EXERCISE AIM >> Tally how many lines of these entries hold the string "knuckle". Return the number alone.

Collected data entries
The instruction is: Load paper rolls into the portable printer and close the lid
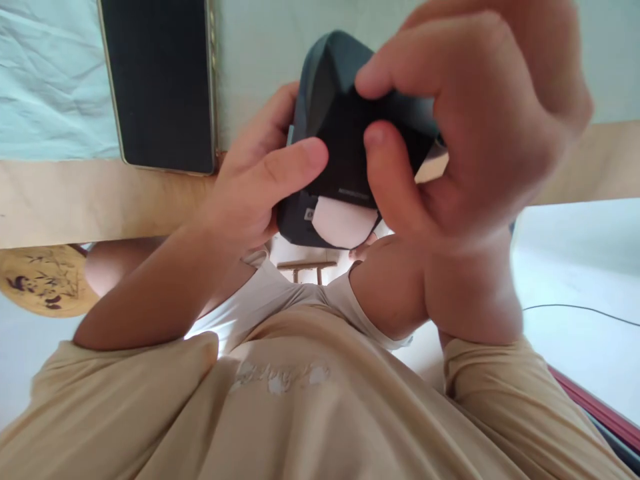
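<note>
Both my hands hold a dark grey, rounded device (340, 133) close in front of me, above my lap. My left hand (255, 187) grips its left side, thumb laid across the dark face. My right hand (475, 127) wraps its right side from above, thumb and forefinger pressed on the face. A pale pink round part (343, 221) shows at the device's lower end, with a small white label beside it.
A black phone with a gold rim (163, 83) lies on a pale green cloth (50, 80) at the wooden table's edge (75, 200). A round painted wooden stool (45, 280) stands lower left. A thin black cable (580, 310) crosses the white floor at right.
</note>
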Tool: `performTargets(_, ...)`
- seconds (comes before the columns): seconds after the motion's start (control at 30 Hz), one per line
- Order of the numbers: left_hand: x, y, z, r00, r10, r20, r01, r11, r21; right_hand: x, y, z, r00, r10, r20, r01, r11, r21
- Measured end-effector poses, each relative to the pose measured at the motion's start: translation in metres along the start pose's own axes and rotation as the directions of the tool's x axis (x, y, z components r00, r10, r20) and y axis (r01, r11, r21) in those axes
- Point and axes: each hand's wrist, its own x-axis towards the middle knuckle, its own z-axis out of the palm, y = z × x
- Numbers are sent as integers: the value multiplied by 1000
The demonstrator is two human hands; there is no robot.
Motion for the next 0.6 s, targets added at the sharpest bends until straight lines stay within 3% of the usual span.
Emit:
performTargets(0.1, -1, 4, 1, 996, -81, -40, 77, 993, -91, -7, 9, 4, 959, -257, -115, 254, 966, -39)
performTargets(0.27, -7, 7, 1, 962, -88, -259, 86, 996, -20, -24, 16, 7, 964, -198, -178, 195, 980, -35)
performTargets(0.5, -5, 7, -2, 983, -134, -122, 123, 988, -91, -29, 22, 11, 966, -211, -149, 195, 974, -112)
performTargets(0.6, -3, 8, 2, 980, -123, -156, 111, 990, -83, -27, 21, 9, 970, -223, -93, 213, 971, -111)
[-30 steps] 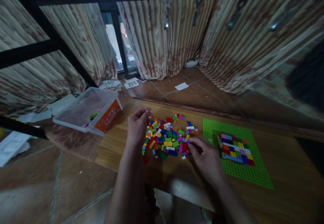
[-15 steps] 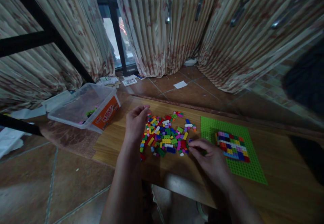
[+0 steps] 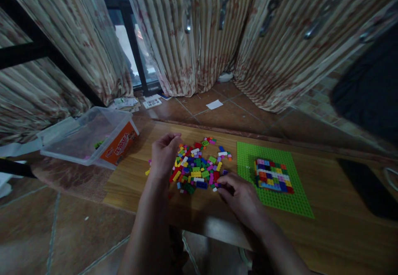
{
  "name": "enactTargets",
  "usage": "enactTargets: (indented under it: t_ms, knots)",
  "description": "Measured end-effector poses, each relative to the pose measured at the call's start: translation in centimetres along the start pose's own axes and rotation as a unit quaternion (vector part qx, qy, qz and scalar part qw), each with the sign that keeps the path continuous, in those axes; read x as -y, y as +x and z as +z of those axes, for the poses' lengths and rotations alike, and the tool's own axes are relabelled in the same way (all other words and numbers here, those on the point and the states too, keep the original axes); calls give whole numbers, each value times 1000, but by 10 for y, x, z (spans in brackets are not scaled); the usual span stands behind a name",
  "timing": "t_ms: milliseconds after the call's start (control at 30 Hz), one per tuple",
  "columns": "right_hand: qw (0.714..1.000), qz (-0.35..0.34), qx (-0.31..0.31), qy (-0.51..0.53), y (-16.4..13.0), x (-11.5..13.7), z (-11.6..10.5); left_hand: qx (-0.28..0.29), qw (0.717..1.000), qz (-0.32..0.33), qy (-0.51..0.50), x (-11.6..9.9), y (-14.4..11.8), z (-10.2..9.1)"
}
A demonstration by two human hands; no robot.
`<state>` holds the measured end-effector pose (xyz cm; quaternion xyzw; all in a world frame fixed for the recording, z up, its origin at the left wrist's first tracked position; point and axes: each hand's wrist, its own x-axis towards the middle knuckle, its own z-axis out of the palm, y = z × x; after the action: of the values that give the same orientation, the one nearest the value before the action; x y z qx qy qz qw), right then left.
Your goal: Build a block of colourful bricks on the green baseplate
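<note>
A pile of small coloured bricks (image 3: 199, 168) lies on a low wooden table (image 3: 326, 225). My left hand (image 3: 163, 155) rests at the pile's left edge, fingers curled over the bricks; whether it holds one is hidden. My right hand (image 3: 241, 196) sits at the pile's lower right, fingertips pinched down among the bricks. To the right lies a green baseplate (image 3: 273, 202) with a rectangular patch of mixed-colour bricks (image 3: 273, 175) built on it.
A clear plastic tub (image 3: 85, 136) with an orange label stands left of the table on a mat. A dark flat object (image 3: 367, 188) lies at the table's right. Striped curtains hang behind, above a tiled floor with scattered papers (image 3: 214, 104).
The view has shifted, so everything sits further left in frame. My right hand has slid down to the pile's lower right corner. My left hand stays at the pile's left edge.
</note>
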<state>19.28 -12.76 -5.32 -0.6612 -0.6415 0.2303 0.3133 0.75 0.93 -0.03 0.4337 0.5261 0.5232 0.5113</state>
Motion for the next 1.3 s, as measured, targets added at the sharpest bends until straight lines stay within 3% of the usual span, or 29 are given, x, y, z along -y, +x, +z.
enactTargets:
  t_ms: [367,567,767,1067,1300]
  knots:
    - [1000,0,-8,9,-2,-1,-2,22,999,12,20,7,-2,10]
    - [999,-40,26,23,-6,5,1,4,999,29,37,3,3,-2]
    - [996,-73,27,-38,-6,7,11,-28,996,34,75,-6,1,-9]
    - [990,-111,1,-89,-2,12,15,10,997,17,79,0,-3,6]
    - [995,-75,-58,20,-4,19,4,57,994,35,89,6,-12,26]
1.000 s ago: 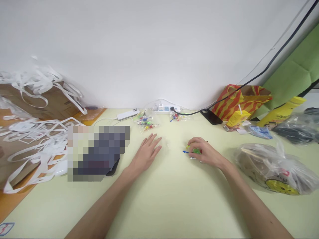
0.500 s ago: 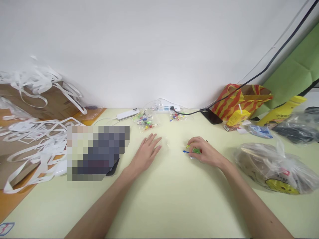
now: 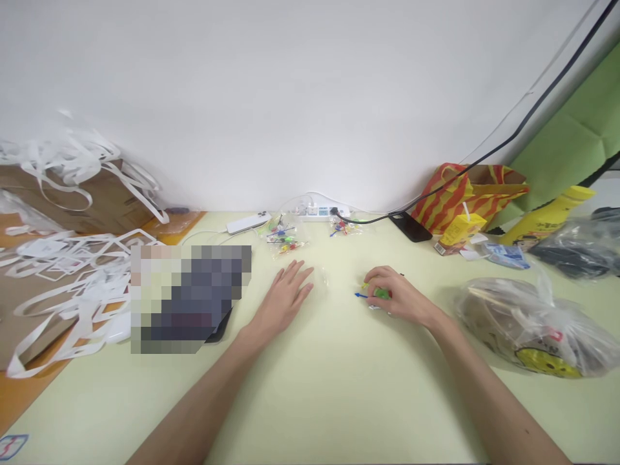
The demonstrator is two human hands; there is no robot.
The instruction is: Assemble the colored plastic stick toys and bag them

EXERCISE OUTPUT >> 2